The commander, Moussa Alaian, said Abbas ordered the operation after he saw the illegal construction.
"We are a new era now. We must respect the law," Alaian said, indicating the long-ignored laws would now be enforced under the Abbas regime.
Hundreds of heavily armed Palestinian police protected the workers, and large crowds of people came to watch, but there was no resistance.
Egyptian Foreign Minister Ahmed Aboul Gheit told reporters in Cairo that Abbas may visit there next week as part of his efforts to broker a truce. Egypt has worked as a mediator between the Palestinians and Israel in recent years.
US envoy William Burns, a senior State Department official, is to arrive in the region later this week for talks with Israeli and Palestinian leaders on the truce efforts.
In another development, Israel has resumed construction of one of the most sensitive parts of its separation barrier in the West Bank, Israeli media reported Monday.

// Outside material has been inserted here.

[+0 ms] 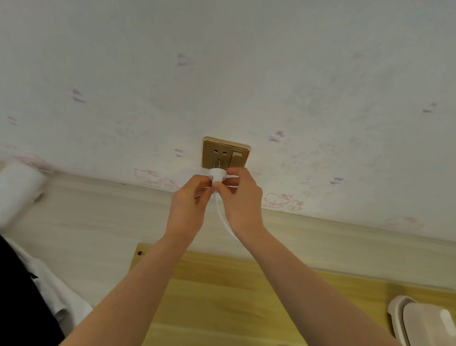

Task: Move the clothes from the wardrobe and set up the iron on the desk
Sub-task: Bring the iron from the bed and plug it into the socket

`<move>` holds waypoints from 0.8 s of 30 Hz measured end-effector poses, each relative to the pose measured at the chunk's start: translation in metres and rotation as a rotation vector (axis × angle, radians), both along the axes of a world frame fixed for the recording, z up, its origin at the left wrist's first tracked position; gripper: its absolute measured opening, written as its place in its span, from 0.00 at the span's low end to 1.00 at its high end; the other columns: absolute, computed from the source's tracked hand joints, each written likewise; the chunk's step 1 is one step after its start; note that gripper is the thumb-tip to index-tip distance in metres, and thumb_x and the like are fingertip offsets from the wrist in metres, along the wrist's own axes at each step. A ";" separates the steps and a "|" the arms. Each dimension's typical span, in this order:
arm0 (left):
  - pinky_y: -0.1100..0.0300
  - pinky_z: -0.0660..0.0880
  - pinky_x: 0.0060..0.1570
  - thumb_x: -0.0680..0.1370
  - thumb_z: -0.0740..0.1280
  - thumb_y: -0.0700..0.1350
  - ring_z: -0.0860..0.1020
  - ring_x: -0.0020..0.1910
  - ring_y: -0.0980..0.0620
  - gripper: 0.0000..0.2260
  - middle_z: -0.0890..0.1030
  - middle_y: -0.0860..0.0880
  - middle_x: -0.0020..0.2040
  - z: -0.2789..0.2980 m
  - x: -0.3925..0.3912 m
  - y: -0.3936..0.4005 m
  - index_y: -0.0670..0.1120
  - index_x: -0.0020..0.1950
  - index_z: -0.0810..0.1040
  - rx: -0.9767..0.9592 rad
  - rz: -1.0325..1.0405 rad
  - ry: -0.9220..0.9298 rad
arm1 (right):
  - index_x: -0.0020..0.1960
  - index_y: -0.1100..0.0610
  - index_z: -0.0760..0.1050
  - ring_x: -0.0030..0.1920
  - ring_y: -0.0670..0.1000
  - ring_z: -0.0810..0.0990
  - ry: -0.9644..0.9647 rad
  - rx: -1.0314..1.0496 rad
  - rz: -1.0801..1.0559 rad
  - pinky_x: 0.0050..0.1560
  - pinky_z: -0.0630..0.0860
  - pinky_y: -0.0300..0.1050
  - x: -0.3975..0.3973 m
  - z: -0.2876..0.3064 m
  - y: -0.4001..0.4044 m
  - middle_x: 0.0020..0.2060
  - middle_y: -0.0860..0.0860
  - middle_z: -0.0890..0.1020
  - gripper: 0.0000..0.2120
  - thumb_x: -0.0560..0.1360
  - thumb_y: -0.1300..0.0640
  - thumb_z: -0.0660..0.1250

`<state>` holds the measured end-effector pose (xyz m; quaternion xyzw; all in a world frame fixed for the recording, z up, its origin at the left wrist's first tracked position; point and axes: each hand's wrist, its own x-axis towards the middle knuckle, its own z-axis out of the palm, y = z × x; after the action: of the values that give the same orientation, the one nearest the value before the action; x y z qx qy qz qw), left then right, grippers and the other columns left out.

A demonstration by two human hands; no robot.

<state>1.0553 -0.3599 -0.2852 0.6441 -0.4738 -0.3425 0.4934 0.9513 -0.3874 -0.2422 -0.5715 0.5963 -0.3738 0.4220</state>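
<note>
My left hand (190,194) and right hand (243,191) pinch the light, rigid plug (218,175) by its rim at the socket (224,155); its cord (223,217) flexes freely.

**Two bare arms, nothing worn on them**

From where I stand, only the person's forearms and hands show. Both forearms are uncovered along all of their visible length; no sleeve edge reaches into view. The left hand (189,199) and the right hand (242,200) are bare: no gloves, and I can make out no ring, watch or band at either wrist. The fingernails are too small and blurred to judge.
</note>
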 end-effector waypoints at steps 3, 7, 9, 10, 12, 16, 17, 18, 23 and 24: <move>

The 4km section is part of a fence that would surround the settlement of Ariel, deep in the West Bank. Residents of the nearby Palestinian town of Salfit stopped construction for four months by appealing to Israel's Supreme Court.
At first, Israel planned to include Ariel on the "Israeli" side of the barrier, fencing in a significant slice of West Bank land to reach the settlement. Palestinian and international criticism and court cases forced Israel to revise the route, planning instead to build a security fence around the settlement, but it would still enclose Palestinian land.
Israel says it needs the barrier to prevent Palestinian suicide bombers and other attackers from infiltrating. Palestinians charge that the route of the barrier, dipping into the West Bank, amounts to an Israeli land grab.